▶ [What is required]: Exactly as written, reproduce the lines from the beginning of the data through the line containing "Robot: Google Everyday"; the pictures are not reproduced.

▶ [Data segment]:
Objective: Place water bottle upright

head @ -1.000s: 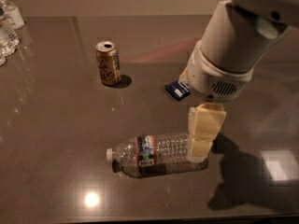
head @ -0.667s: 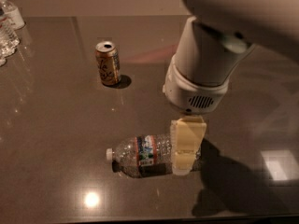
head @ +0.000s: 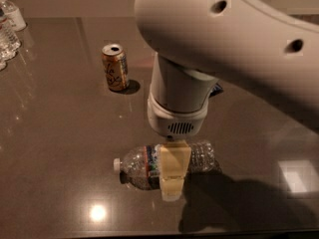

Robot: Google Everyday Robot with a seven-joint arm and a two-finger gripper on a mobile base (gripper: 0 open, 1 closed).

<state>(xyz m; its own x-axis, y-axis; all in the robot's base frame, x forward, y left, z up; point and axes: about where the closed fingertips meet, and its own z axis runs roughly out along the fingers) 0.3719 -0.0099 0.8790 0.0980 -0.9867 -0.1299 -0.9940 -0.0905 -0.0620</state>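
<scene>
The gripper [head: 174, 176] hangs straight down over the middle of the water bottle [head: 137, 164], its cream tip covering the bottle just right of the label; whether it is spread apart or clamped on the bottle cannot be told. The bottle lies on its side on the dark surface [head: 60, 148], white cap pointing left. Farther back stands 1 gold-tan can [head: 115, 67], well apart, and clear bottles [head: 7, 29] cluster at the far left edge.
</scene>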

▶ [Reply]:
Objective: Place water bottle upright

head @ -1.000s: 
head @ -0.667s: 
head @ +0.000s: 

Robot: Google Everyday Robot with a seven-joint arm and a two-finger gripper on a mobile base (gripper: 0 open, 1 closed).

The work on this exercise has been finished.